Chapter 12: Controlled Chaos

Learning Objectives

By the end of this chapter, you will be able to:

Design a bounded chaos drill with explicit kill switch and time window
Execute deterministic failure injection before advancing to random chaos
Capture evidence during controlled disruption for post-drill analysis
Distinguish a chaos drill from an uncontrolled experiment

Start with the video for the concept overview, then work through each lesson section.

Recall Check

Before continuing, quickly recall:

What is the difference between HPA bounds and PDB constraints during a node drain? (Chapter 09)
Why does logs-only debugging fail without trace_id correlation? (Chapter 10)
Why is a backup that has never been restored not actually a backup? (Chapter 11)

If you can’t answer these, revisit the corresponding chapter before proceeding.

Production resilience is not proven in calm conditions. The only way to know if your failover and alerts work is to break things on purpose. In this chapter, we implement a Chaos Monkey to rehearse failure under controlled conditions.
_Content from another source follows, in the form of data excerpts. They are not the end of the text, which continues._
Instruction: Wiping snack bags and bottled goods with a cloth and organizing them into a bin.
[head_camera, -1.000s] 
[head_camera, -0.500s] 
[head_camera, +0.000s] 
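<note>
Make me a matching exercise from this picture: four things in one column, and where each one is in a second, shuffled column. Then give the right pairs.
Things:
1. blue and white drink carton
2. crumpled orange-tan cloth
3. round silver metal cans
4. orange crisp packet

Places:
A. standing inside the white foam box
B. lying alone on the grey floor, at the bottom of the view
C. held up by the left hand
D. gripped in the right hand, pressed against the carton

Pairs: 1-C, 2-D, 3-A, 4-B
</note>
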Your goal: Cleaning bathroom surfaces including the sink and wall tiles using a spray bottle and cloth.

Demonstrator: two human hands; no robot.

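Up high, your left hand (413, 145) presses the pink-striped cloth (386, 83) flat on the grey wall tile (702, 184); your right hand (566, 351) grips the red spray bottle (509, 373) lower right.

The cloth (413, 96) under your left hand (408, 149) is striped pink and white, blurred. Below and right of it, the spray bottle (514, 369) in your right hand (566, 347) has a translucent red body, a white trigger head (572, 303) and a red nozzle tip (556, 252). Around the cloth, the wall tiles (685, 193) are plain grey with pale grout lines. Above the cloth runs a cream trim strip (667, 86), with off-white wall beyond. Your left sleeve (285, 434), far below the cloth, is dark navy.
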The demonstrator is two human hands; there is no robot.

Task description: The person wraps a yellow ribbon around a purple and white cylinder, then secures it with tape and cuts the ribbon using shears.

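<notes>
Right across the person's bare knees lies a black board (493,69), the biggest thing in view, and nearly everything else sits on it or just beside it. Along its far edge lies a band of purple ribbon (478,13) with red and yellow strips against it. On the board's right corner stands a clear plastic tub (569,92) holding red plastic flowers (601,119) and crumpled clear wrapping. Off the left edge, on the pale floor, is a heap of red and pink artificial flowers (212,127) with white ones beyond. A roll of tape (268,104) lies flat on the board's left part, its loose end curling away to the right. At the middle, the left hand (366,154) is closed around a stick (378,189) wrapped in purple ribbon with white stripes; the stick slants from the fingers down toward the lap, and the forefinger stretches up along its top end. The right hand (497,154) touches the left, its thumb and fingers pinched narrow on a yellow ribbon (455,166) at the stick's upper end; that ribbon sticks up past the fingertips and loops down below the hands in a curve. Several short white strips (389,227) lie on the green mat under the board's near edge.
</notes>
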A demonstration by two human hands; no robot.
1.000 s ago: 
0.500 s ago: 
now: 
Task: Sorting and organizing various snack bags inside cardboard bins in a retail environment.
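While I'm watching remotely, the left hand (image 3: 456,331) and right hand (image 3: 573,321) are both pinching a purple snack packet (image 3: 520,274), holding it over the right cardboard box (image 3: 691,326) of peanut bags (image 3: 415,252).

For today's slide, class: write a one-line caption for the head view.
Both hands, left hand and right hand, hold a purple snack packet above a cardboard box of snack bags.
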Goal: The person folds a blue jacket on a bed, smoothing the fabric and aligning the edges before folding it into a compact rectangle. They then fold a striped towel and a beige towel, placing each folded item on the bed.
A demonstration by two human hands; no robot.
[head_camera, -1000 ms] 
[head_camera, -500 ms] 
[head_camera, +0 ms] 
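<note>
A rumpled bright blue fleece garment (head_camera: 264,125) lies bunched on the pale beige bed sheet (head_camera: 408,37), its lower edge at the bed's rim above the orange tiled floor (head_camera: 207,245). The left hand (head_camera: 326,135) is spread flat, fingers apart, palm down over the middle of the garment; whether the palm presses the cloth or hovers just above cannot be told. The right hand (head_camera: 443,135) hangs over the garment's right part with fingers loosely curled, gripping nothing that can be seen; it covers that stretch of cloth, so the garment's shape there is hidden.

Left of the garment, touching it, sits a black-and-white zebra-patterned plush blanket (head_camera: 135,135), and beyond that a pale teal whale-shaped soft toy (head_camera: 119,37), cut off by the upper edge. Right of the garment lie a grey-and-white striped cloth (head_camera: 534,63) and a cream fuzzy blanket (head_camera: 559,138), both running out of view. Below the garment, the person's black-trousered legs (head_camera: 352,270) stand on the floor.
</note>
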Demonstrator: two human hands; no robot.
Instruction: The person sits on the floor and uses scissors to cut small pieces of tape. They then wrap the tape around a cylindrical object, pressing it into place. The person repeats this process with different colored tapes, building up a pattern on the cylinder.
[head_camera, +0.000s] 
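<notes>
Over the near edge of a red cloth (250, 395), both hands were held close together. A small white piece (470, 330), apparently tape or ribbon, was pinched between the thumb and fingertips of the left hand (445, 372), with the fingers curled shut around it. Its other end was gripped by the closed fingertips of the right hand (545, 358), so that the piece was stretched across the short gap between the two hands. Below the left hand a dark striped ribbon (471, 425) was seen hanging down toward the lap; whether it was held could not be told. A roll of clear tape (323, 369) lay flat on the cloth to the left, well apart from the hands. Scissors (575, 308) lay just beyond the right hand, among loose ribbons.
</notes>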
1. The Problem: The “Improvisation Under Stress”

A real failure mode appears for the first time during a high-stakes on-call shift. Responders improvise under stress, and mitigation becomes a manual, slow process. Recovery takes longer because the system’s behavior under failure was never practiced.

2. The Concept: Failure as an Experiment

We treat chaos like a scientific experiment, not a random act of destruction.

Blast Radius: Limit failure to the develop namespace.
Kill Switch: Every chaos tool must have an immediate “Stop” button.
Measurable Impact: Run a drill only when you know exactly which metrics you expect to change.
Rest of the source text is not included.